Task requirements: Take the data below. Output it exactly from its first line through the line containing "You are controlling".

Dataset content:

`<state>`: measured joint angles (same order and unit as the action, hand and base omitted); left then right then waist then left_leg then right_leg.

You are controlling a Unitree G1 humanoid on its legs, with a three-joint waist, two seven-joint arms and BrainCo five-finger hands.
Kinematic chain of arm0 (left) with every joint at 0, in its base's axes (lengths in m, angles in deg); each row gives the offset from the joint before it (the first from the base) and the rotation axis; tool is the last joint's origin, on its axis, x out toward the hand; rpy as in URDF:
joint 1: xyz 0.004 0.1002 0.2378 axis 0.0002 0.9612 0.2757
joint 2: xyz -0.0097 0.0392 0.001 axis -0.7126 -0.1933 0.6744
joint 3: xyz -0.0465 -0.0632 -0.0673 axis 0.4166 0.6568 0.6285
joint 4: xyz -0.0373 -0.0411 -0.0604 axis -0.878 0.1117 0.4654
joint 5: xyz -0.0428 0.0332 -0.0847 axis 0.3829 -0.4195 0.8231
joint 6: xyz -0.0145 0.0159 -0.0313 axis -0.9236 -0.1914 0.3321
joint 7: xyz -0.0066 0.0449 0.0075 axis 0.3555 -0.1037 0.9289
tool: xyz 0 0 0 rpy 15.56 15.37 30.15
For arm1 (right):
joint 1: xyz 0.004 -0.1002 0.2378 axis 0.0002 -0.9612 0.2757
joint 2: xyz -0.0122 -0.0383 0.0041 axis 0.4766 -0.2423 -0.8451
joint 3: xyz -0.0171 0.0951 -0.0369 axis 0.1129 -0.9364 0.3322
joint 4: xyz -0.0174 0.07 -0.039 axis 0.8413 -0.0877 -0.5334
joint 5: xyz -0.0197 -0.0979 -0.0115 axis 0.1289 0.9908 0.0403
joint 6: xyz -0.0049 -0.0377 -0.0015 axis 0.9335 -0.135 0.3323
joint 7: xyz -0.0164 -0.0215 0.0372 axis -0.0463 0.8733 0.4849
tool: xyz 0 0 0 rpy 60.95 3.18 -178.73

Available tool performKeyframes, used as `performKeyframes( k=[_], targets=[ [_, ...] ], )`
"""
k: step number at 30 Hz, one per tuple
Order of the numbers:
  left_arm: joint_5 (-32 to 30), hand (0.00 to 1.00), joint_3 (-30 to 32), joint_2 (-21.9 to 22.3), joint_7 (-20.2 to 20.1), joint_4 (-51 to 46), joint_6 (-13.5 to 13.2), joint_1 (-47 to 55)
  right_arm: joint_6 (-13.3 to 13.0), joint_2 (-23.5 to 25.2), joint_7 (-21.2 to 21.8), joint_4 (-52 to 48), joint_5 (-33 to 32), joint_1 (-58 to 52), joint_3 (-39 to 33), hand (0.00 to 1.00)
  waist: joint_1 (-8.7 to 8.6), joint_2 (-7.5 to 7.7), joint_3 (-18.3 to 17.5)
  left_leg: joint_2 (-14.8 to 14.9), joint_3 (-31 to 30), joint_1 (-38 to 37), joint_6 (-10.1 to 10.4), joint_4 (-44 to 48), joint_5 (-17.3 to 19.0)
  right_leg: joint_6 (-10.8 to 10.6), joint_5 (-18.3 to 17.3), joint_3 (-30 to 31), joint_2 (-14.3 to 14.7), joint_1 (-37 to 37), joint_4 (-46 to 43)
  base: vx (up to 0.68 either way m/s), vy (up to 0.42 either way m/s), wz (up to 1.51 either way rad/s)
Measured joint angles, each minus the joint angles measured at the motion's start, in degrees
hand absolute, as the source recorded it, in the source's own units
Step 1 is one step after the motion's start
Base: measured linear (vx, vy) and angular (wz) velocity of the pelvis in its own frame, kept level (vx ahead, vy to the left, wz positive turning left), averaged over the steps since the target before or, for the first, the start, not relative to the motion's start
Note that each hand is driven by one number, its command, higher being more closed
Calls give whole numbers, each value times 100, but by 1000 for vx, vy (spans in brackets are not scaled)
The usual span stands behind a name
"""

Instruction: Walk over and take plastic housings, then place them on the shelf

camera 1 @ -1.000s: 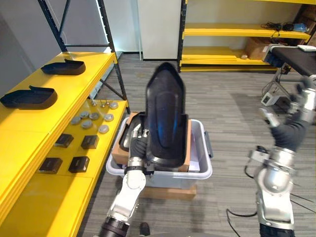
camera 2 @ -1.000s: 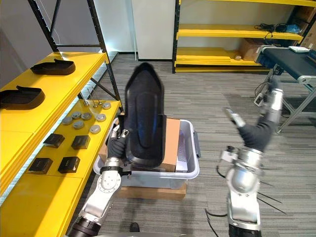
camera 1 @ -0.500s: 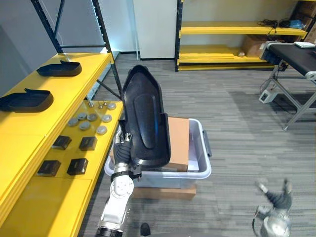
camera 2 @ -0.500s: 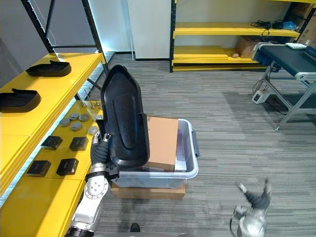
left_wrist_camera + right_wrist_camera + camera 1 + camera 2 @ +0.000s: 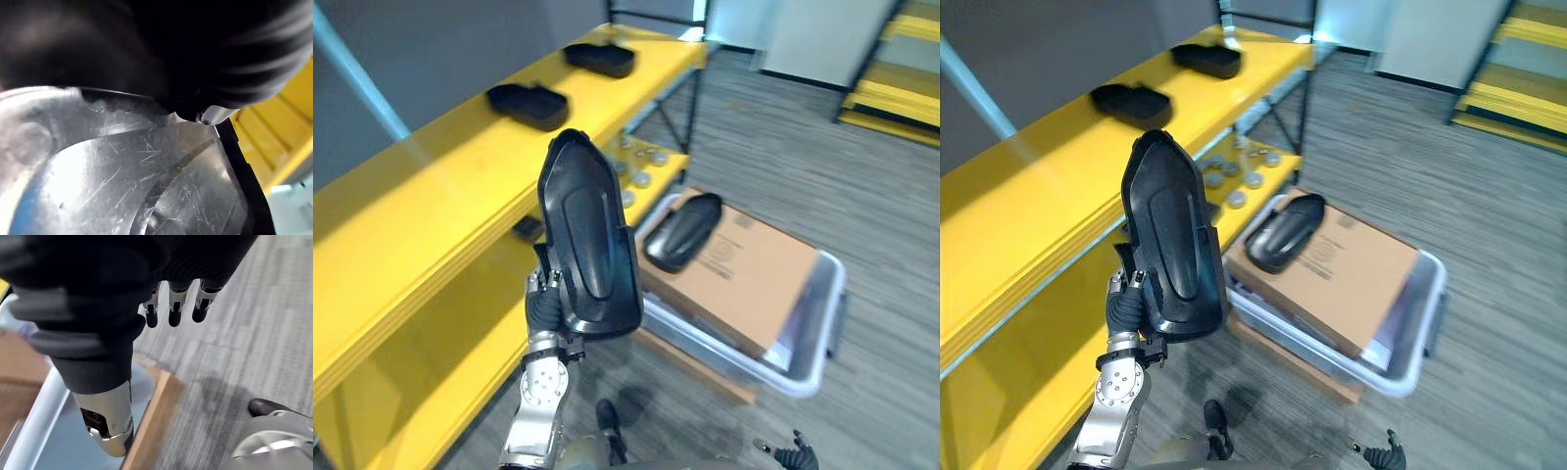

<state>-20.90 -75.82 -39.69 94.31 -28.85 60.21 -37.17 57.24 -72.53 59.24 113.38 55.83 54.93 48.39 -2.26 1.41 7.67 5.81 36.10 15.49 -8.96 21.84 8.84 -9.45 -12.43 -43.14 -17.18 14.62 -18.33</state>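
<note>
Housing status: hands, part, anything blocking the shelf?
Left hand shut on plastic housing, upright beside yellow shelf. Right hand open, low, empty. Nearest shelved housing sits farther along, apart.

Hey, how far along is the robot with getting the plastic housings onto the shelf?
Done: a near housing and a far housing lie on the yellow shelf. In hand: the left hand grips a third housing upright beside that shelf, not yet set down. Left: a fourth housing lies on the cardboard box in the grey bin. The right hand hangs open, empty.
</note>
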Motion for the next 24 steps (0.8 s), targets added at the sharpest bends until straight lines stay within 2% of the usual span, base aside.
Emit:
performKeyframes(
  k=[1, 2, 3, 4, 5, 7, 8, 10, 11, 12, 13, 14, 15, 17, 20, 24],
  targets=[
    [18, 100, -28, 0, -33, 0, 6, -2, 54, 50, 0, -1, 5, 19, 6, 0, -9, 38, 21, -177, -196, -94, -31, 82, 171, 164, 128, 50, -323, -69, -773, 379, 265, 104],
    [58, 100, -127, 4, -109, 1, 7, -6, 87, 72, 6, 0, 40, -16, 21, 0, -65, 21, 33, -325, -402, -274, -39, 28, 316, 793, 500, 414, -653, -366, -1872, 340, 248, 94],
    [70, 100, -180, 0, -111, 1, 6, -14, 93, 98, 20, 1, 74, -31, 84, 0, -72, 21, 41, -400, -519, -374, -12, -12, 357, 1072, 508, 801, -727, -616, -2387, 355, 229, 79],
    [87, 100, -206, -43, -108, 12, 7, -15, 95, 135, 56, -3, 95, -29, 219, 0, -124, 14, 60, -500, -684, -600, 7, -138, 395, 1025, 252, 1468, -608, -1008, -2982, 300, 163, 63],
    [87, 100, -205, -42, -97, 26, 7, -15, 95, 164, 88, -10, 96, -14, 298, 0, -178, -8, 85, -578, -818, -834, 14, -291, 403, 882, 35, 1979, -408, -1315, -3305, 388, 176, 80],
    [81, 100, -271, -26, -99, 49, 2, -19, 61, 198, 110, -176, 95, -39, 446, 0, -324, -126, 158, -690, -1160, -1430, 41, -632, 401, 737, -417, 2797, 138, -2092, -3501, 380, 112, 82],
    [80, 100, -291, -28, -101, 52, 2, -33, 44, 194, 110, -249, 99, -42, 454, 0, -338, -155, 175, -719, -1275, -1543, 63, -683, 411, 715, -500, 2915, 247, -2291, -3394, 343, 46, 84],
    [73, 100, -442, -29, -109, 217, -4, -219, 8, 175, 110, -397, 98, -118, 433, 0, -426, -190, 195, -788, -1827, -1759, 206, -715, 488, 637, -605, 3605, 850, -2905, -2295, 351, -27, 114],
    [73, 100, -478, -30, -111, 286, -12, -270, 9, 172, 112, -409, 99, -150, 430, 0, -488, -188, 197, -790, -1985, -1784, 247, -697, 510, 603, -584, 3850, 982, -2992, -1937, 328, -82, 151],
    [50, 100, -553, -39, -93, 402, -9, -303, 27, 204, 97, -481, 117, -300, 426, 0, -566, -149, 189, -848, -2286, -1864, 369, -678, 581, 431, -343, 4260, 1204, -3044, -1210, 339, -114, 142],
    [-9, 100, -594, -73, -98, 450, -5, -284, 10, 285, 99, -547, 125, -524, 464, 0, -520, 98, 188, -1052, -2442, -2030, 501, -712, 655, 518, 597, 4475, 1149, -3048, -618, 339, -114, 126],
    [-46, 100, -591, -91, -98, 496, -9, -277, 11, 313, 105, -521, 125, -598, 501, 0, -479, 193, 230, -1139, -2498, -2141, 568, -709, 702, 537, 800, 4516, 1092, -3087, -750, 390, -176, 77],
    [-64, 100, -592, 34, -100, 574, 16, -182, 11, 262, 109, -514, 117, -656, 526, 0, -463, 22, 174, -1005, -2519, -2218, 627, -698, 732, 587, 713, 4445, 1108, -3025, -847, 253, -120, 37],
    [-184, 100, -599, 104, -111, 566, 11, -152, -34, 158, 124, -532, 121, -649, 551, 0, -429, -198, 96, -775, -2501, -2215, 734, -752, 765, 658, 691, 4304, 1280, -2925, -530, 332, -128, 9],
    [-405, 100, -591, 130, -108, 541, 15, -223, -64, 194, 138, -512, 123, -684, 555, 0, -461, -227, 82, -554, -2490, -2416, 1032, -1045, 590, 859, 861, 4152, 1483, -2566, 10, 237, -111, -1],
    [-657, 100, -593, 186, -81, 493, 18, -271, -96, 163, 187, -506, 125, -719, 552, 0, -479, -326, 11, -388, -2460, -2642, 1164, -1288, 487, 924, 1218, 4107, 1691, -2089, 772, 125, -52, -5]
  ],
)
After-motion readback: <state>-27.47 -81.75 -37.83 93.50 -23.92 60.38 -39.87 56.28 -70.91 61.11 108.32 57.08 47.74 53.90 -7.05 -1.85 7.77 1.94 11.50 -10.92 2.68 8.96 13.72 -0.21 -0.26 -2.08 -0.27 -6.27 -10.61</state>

Response box:
`<state>`: measured joint angles (same order and unit as the action, hand and base omitted); left then right then waist then left_leg then right_leg.

You are controlling a Unitree G1 humanoid on its legs, with a three-joint waist, two seven-joint arms and BrainCo five-finger hands.

Output is complete for this exercise.